Professor da Fundação Getúlio Vargas (FGV-Rio) e mestre em Direto da Regulação, Rafael Véras reconhece que o paciente deve ter autonomia para buscar qualquer tratamento que garanta a sua sobrevivência, incluindo métodos científicos, alternativos e religiosos. No entanto, a Anvisa, que exerce o papel de “polícia sanitária”, segundo ele, é imprescindível para definir se um medicamento é ou não seguro e eficaz.

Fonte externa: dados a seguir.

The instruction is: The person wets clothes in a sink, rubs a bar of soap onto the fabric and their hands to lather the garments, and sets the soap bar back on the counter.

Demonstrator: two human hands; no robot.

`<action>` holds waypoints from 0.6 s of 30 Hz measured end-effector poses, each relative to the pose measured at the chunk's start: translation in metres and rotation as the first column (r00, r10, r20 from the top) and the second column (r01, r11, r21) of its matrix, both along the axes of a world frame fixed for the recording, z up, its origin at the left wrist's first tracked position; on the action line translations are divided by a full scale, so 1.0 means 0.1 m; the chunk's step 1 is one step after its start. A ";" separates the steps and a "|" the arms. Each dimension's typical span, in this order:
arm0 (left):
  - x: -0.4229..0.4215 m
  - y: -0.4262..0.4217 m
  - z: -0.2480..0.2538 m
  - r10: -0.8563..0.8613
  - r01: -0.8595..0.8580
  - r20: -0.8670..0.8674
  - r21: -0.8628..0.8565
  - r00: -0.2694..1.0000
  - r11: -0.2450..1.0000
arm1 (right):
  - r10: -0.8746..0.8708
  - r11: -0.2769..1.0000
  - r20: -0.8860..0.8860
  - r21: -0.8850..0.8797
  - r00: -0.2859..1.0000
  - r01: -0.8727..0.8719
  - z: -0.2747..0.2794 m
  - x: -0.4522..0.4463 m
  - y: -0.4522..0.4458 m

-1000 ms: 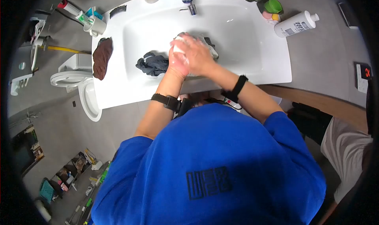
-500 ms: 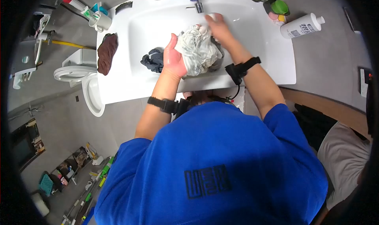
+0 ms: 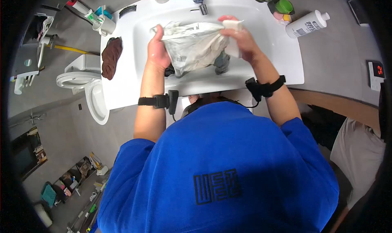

"Essa nova lei caracteriza um contorno institucional para que a vontade política prevaleça sobre a vontade reguladora, independente e isenta, já que o governo esvaziou a competência da Anvisa", condena Véras.
O advogado Marcelo Calixto, professor de Direito do Consumidor da PUC-Rio, também considera que a aprovação da medida acarreta em danos à saúde do usuário da “pílula do câncer”.

"É direito fundamental do consumidor ter segurança contra os riscos provocados por serviços perigosos e nocivos", ressalta. "É um problema, porque, como a substância não passou pelos testes necessários, não conhecemos seus riscos. Sem um estudo rigoroso, temos uma lei formada por uma antecipação inadequada e criticável".

Causas perdidas

Consumidores insatisfeitos com o tratamento à base de fosfoetanolamina sintética, no entanto, precisarão trilhar um caminho obscuro na Justiça. A ação civil pública começa na vara federal, mas o governo pode alegar que só aprovou a substância com base nos estudos conhecidos até a assinatura da lei.

"Os fabricantes, por sua vez, responderiam a ações nas varas estaduais, mas eles podem afirmar que não sabiam os efeitos adversos da 'pílula do câncer'" explica Calixto. "Mas, na verdade, eles têm muitos meios para obter informações sobre os produtos, já que aprofundam os estudos sobre as substâncias antes de vendê-las. E os fornecedores também poderiam ser acionados".

Conselheira da OAB/RJ e professora de Pós-Graduação de Direito da Uerj, Vânia Aieta avalia que a abordagem dada pelo governo à fosfoetanolamina sintética pode determinar sua validade jurídica.

"Muitos produtos, como vitaminas e pílulas anticoncepcionais, são comercializados em larga escala sem a aprovação da Anvisa. Se a pessoa aceita tomar, tem também uma parcela de responsabilidade", diz. "Outra situação, muito mais grave, seria se o governo tivesse apresentado a substância como a cura do câncer.
Ainda assim, Vânia acredita que as ações judiciais contra a “pílula do câncer” são causas perdidas: os fabricantes da fosfoetanolamina sintética podem se proteger descrevendo uma série de possíveis efeitos colaterais na bula, por exemplo".

"Quem lê bula não toma remédio. Há sempre uma lista de inúmeras recomendações", afirma. "Ainda estamos tateando possibilidades legais sobre a fosfoetanolamina sintética, porque não conhecemos uma situação semelhante".